Initializing the environment#

import safety_gymnasium
env = safety_gymnasium.make('SafetyPointCircle0-v0', render_mode='human')
'''
Vision Environment
    env = safety_gymnasium.make('SafetyPointCircle0Vision-v0', render_mode='human')
Keyboard Debug environment
due to the complexity of the agent's inherent dynamics, only partial support for the agent.
    env = safety_gymnasium.make('SafetyPointCircle0Debug-v0', render_mode='human')
'''
obs, info = env.reset()
# Set seeds
# obs, _ = env.reset(seed=0)
terminated, truncated = False, False
ep_ret, ep_cost = 0, 0
for _ in range(1000):
    assert env.observation_space.contains(obs)
    act = env.action_space.sample()
    assert env.action_space.contains(act)
    # modified for Safe RL, added cost
    obs, reward, cost, terminated, truncated, info = env.step(act)
    ep_ret += reward
    ep_cost += cost
    if terminated or truncated:
        observation, info = env.reset()

    env.close()

Observation Space#

env = safety_gymnasium.make('SafetyPointCircle0-v0', render_mode='human')
obs, info = env.reset()
print(env.observation_space)
'''
Box([-inf -inf -inf -inf -inf -inf -inf -inf -inf -inf -inf -inf   0.   0.
0.   0.   0.   0.   0.   0.   0.   0.   0.   0.   0.   0.   0.   0.],
[inf inf inf inf inf inf inf inf inf inf inf inf  1.  1.  1.  1.  1.  1.
1.  1.  1.  1.  1.  1.  1.  1.  1.  1.], (28,), float64)
'''


print(env.obs_space_dict)
'''
Dict('accelerometer': Box(-inf, inf, (3,), float64),
     'velocimeter': Box(-inf, inf, (3,), float64),
     'gyro': Box(-inf, inf, (3,), float64),
     'magnetometer': Box(-inf, inf, (3,), float64),
     'circle_lidar': Box(0.0, 1.0, (16,), float64))
'''


# position of each part in the obs is as same as it appears in the Dict above.
print(obs)
'''
    [0.         0.         9.81       0.         0.         0.
0.         0.         0.         0.36647163 0.34014489 0.
0.         0.         0.         0.         0.         0.
0.         0.         0.         0.         0.         0.08518475
0.93364224 0.84845749 0.         0.        ]
'''

Action Space#

env = safety_gymnasium.make('SafetyPointCircle0-v0', render_mode='human')
obs, info = env.reset()
print(env.action_space)
# Box(-1.0, 1.0, (2,), float64)

Render#

We completely inherit the excellent API for render in Gymnasium.

Note

The set of supported modes varies per environment. (And some third-party environments may not support rendering at all.) By convention, if render_mode is:

None (default): no render is computed.
human: render return None.
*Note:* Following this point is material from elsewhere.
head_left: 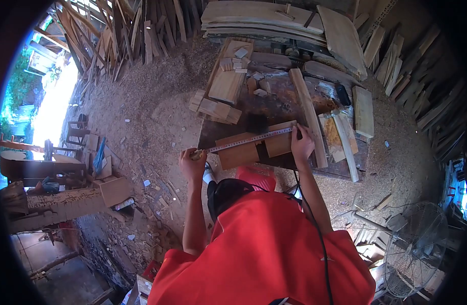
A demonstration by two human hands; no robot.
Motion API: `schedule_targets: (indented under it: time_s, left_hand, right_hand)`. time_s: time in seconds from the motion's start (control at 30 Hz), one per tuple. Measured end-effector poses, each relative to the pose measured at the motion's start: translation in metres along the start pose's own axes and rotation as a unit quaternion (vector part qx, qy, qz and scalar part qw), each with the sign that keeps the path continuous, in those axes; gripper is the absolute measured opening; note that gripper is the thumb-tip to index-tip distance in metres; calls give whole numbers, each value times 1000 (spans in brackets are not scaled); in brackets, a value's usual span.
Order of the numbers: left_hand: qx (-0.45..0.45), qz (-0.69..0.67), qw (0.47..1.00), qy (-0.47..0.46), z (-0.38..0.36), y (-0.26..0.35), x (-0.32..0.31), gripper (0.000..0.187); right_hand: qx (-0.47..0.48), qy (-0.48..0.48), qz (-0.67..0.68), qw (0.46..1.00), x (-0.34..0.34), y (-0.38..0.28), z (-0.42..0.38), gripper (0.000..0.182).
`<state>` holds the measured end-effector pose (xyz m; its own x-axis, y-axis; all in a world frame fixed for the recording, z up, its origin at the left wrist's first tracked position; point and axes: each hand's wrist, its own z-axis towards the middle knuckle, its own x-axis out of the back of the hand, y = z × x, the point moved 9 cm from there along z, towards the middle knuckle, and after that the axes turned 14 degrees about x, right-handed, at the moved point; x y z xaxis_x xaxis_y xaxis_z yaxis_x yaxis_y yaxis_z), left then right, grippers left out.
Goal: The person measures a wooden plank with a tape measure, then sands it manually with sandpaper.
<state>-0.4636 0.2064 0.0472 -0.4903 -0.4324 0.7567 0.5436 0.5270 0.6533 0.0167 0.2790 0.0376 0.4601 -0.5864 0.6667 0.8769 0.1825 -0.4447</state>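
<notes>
A tape measure (254, 138) is drawn out in a straight line over wooden pieces at the near edge of the workbench. My left hand (192, 163) is closed around its case, just off the bench's left corner. At the other end, my right hand (302, 146) pinches the blade's end against the wood; the fingertips are partly hidden. Beneath the blade lie a left wooden piece (238, 156) and a right wooden piece (279, 145), with a dark gap between them. A dark, bristly-looking object (256, 123) sits just behind the tape.
A long plank (309, 117) lies right of my right hand. Small wood blocks (259, 84) and stacked boards (264, 20) are farther back. A red stool (258, 175) stands under the bench's near edge. A wire-caged fan (415, 249) is at right; a black cable (315, 223) runs along my right arm.
</notes>
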Motion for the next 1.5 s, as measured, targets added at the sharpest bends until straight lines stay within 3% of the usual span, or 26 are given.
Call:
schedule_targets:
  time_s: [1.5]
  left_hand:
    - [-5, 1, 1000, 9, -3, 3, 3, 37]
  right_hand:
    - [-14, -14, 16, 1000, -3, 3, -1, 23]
The environment is continuously rendered in the current display or terminal. Usually for human consumption.
rgb_array: return a single frame representing the current state of the environment. A frame is a numpy.ndarray with shape (x, y, 3) representing RGB values for an x-by-y pixel image.
rgb_array_list: return a list of frames representing the states of the environment since the last reset. Each frame is a numpy.ndarray with shape (x, y, 3), as with rgb_array.
depth_array: return a single frame representing the current state of the environment. A frame is a numpy.ndarray with shape (x, y) representing depth values for an x-by-y pixel image.
depth_array_list: return a list of frames representing the states of the environment since the last reset. Each frame is a numpy.ndarray with shape (x, y), as with depth_array.